The reporters and editors were not able to see the referral itself, Mr. Purdy said, and that’s the norm in such cases; anything else would be highly unusual, he said. So they were relying on their sources’ interpretation of it. All at The Times emphasized that the core of the initial story – the request for an investigation – is true, and that it was major news, as was the later development.
Hindsight’s easy, but I’ll take a stab at it anyway. Here’s my take:
First, consider the elements. When you add together the lack of accountability that comes with anonymous sources, along with no ability to examine the referral itself, and then mix in the ever-faster pace of competitive reporting for the web, you’ve got a mistake waiting to happen. Or, in this case, several mistakes.
Reporting a less sensational version of the story, with a headline that did not include the word “criminal,” and continuing to develop it the next day would have been a wise play. Better yet: Waiting until the next day to publish anything at all.

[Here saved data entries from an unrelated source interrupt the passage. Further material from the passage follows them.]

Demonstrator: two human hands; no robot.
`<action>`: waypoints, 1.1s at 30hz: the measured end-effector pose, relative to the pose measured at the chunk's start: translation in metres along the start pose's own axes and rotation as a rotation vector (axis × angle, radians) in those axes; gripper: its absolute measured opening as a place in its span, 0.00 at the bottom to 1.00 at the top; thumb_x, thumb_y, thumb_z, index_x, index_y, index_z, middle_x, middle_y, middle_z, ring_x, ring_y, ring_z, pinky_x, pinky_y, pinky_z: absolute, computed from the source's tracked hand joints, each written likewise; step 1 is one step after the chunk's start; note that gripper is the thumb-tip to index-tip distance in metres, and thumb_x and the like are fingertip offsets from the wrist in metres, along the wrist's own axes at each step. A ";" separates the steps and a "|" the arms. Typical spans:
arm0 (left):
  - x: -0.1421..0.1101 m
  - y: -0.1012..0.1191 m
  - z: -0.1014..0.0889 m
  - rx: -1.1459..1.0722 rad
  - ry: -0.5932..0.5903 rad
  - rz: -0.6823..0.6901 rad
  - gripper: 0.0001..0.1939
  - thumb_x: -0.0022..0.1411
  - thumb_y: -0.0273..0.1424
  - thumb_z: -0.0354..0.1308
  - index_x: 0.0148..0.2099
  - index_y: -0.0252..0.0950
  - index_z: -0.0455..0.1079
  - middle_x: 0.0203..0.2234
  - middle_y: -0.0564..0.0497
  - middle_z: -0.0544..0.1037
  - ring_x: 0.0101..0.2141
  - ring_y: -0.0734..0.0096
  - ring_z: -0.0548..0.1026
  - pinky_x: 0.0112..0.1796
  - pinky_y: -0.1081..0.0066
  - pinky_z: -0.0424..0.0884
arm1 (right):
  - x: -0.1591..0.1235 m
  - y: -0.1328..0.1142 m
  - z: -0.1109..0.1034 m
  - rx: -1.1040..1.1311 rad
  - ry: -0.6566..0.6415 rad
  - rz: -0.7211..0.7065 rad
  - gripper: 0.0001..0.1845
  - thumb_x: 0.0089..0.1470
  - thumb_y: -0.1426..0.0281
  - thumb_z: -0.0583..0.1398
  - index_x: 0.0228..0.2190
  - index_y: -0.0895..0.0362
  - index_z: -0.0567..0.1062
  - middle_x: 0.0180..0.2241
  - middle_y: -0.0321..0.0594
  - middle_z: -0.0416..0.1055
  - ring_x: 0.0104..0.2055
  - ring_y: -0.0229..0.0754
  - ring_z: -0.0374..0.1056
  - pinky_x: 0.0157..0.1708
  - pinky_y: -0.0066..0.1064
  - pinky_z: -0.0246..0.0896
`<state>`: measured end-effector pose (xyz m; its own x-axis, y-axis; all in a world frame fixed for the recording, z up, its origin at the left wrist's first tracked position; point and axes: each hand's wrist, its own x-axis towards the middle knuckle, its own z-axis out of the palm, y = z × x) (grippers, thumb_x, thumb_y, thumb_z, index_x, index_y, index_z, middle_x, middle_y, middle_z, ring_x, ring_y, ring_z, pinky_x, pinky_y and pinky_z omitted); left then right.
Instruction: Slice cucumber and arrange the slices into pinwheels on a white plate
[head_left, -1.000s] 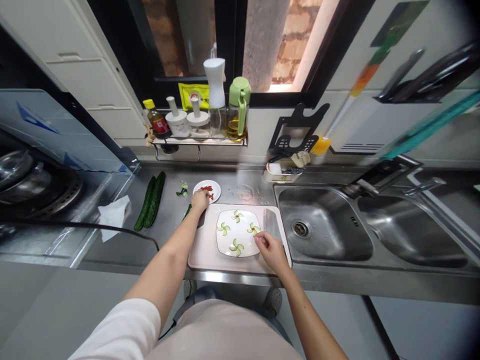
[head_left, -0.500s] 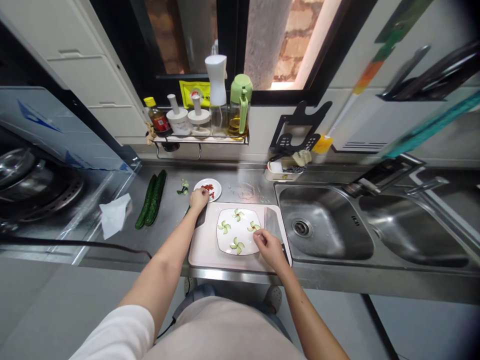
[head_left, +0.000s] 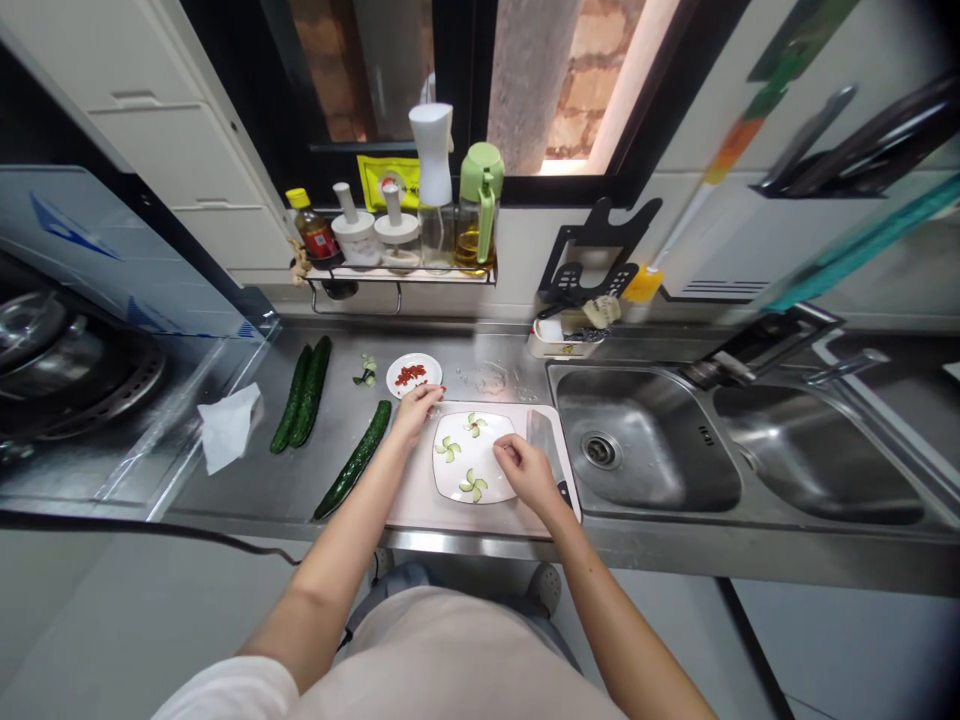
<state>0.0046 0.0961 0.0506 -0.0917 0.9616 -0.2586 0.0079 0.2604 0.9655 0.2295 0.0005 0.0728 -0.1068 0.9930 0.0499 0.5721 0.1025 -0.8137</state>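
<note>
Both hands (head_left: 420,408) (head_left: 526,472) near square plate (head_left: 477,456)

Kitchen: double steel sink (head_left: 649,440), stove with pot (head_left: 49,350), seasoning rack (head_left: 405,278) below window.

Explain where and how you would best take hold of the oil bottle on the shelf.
I would take the oil bottle by its green handle, coming from the front. The bottle stands upright on the shelf, and the handle runs down the side facing the person, while the white-topped bottle crowds its left side.
</note>
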 end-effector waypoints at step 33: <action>-0.096 0.005 0.018 0.301 -0.108 0.578 0.12 0.60 0.37 0.58 0.43 0.38 0.76 0.34 0.49 0.76 0.26 0.77 0.66 0.30 0.74 0.65 | 0.014 -0.025 0.005 0.417 -0.037 0.016 0.09 0.49 0.64 0.60 0.25 0.57 0.73 0.28 0.38 0.73 0.31 0.38 0.67 0.34 0.30 0.61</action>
<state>0.0311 0.0066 0.0801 0.1109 0.9530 0.2818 0.3051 -0.3025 0.9030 0.2095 0.0119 0.0910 -0.1343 0.9907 0.0207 0.1967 0.0471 -0.9793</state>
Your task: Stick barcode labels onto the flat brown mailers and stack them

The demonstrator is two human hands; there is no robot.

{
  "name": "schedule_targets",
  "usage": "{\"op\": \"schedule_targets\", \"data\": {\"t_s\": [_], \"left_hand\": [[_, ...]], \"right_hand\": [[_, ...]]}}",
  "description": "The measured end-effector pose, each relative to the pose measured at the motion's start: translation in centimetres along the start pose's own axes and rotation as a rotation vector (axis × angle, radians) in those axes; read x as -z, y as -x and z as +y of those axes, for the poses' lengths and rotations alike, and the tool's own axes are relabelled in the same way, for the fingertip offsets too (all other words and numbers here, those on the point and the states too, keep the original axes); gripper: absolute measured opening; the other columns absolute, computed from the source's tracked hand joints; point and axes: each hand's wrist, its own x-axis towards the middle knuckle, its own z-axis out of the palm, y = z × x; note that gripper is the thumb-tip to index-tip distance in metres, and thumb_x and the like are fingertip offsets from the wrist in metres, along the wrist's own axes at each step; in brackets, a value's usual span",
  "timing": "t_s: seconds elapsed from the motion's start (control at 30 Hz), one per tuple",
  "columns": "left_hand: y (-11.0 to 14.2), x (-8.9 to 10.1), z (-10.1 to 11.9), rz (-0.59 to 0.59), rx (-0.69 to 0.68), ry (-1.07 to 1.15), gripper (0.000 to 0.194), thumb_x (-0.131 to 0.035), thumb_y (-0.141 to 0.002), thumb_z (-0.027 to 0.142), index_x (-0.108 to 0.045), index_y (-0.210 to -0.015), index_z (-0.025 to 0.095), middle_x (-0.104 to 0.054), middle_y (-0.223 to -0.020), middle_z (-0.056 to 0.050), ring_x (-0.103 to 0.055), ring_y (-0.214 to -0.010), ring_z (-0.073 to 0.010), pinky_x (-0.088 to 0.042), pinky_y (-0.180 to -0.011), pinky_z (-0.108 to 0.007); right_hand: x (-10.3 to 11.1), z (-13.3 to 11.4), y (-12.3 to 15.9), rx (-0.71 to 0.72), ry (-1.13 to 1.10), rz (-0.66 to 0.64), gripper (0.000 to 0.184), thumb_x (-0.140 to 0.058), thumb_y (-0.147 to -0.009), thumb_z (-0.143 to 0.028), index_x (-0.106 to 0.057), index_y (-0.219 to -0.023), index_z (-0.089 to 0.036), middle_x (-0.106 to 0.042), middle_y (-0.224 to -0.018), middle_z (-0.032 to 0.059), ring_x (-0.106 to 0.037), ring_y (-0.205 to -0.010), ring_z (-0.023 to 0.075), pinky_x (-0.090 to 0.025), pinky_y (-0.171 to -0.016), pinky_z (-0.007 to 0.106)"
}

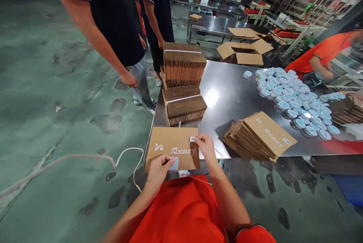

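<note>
A flat brown cardboard box (167,137) printed "beauty" in white lies at the table's near left corner, in front of me. My right hand (205,145) is closed in a pinch at the edge of a small white label (192,139), by the box's upper right corner. Over the box's near edge, my left hand (157,170) pinches a small pale-blue label sheet (174,164) between thumb and fingers. Right of my hands, a leaning pile of similar flat boxes (261,135) has a label on its top one.
Strapped stacks of folded cardboard (185,103) stand behind the box on the metal table (218,84). Many round blue-white tins (295,99) spread at right. An open carton (245,52) is beyond. Two people in dark shirts stand left; a person in orange works right. A white cable (127,149) hangs left.
</note>
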Motion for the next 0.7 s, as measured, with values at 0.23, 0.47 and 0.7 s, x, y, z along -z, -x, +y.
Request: {"op": "schedule_targets", "data": {"t_s": [0.23, 0.47, 0.7], "left_hand": [[0.2, -0.1, -0.2, 0.002, 0.016, 0.024, 0.031, -0.069, -0.059, 0.047, -0.060, -0.060, 0.017, -0.065, -0.061, -0.002, -0.058, -0.059, -0.0163, -0.045, -0.058, -0.026], [0.2, 0.0, -0.3, 0.013, 0.013, 0.037, 0.028, -0.071, -0.058, 0.043, -0.062, -0.060, 0.017, -0.065, -0.060, -0.001, -0.057, -0.058, -0.0157, -0.044, -0.057, -0.026], [0.2, -0.1, -1.1, 0.018, -0.010, 0.012, 0.028, -0.070, -0.060, 0.043, -0.060, -0.058, 0.017, -0.063, -0.057, 0.001, -0.055, -0.055, -0.0141, -0.043, -0.055, -0.024]], "right_hand": [[-0.4, 0.0, 0.0, -0.062, -0.039, 0.039, 0.022, -0.056, -0.071, -0.030, -0.051, -0.051, -0.020, -0.056, -0.060, 0.0008, -0.054, -0.070, 0.0184, -0.042, -0.067, 0.029], [-0.6, -0.3, 0.5, -0.026, 0.070, 0.057, 0.019, -0.058, -0.073, -0.026, -0.055, -0.055, -0.020, -0.058, -0.064, 0.0021, -0.053, -0.068, 0.0176, -0.039, -0.066, 0.029], [-0.9, -0.6, 0.2, -0.127, 0.187, 0.081, 0.037, -0.071, -0.067, -0.038, -0.039, -0.057, -0.023, -0.045, -0.054, -0.0048, -0.041, -0.053, 0.0132, -0.029, -0.054, 0.027]]}}
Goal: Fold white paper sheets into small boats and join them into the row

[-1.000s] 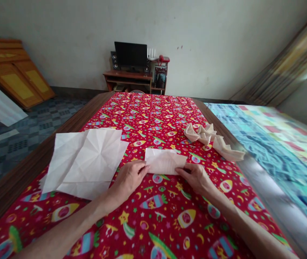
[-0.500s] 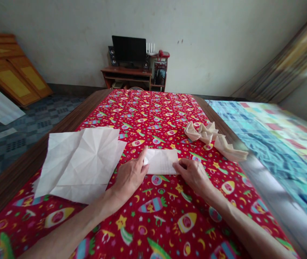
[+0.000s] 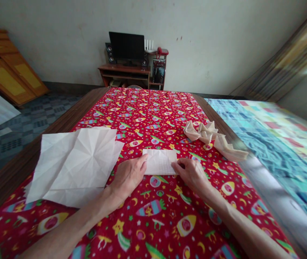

Sullivan acknowledges at the end of her piece that readers don’t look to the New York Times for scoops, which further makes it dubious that a rush to be first was the primary driver of the debacle. The reporters and editors involved probably felt perfectly fine running the story based on a dodgy tip from GOP Congressman Trey Gowdy’s committee because, as Media Matters has extensively cataloged, it fits the established pattern of NYT coverage on the Clintons going back two decades.
I’ve subscribed to the Times for most of my adult life, with a sense of pride, but I’m having second thoughts lately given this Clinton nonsense and their insistence on employing the sex-obsessed Ross Douthat as a columnist.